The B.C. outbreak has prompted officials in that province to extend and tighten restrictions, even prompting B.C. Premier John Horgan to consider banning interprovincial travel — a move Prime Minister Justin Trudeau on Tuesday said he supports.

A P.1 outbreak in the ski resort town of Whistler, north of Vancouver, forced officials to shut the mountain ski runs late last month and prompting a mass vaccination drive for all residents 18 and over.

Air Canada’s decision earlier this year to cut South America routes ended non-stop service between Canada and Brazil.


Google Flights lists the fastest route from Rio de Janeiro to Toronto as a 15-hour, three-transfer hop via Panama and Fort Lauderdale.

In Ontario, the vast majority of variant cases are of the B.1.1.7 (U.K.) lineage, with 2,811 new cases reported Tuesday.

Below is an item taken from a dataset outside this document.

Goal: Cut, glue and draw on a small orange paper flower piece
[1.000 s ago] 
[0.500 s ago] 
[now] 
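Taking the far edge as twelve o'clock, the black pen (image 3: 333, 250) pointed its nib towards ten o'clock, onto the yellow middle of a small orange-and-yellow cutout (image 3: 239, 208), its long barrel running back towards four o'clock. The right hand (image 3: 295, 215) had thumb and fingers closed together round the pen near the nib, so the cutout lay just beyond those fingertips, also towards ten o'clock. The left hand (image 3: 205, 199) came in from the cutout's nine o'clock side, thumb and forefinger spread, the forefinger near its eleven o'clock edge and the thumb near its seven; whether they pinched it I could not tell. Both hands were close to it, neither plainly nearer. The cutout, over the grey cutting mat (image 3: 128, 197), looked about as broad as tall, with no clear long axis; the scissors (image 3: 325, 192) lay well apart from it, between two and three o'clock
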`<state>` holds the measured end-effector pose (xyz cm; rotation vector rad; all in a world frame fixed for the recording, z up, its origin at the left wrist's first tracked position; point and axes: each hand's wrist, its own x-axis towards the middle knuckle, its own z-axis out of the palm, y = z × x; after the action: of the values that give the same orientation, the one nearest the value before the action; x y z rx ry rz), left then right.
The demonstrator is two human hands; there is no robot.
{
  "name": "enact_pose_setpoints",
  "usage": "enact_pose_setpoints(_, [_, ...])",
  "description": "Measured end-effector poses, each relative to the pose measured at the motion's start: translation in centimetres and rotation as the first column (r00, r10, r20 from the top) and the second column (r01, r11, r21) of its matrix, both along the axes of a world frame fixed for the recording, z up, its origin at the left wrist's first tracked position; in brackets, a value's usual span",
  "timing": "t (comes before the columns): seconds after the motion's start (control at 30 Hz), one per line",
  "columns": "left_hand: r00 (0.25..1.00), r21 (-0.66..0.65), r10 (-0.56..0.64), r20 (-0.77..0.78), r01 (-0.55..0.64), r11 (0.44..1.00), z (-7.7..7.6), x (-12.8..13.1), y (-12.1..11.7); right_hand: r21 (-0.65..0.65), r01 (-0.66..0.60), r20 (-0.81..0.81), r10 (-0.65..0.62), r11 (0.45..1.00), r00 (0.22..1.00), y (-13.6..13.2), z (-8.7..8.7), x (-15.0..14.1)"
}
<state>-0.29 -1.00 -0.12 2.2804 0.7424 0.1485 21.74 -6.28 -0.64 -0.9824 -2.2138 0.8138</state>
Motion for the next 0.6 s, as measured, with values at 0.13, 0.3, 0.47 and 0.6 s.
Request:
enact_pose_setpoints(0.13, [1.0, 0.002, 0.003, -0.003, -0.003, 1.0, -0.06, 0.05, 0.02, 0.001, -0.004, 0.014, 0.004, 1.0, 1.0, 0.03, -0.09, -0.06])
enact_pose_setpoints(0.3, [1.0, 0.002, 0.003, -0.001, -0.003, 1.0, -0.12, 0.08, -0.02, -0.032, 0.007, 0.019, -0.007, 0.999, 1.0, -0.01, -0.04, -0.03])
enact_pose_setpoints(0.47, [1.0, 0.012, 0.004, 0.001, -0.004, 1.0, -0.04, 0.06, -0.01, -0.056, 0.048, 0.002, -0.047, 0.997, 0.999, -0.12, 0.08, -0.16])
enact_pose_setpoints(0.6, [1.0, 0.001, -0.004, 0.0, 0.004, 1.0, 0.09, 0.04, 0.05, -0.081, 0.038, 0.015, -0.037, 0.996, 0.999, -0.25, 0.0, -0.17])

That’s compared to just 15 new P.1 cases recorded on the same day.

Much like India, Brazil is one of many world COVID-19 hotspots that Canada has seen little cause to do much about.

On Thursday, France suspended all flights to and from Brazil — joining countries like Argentina, Portugal, Spain and the United Kingdom who have all taken similar measures.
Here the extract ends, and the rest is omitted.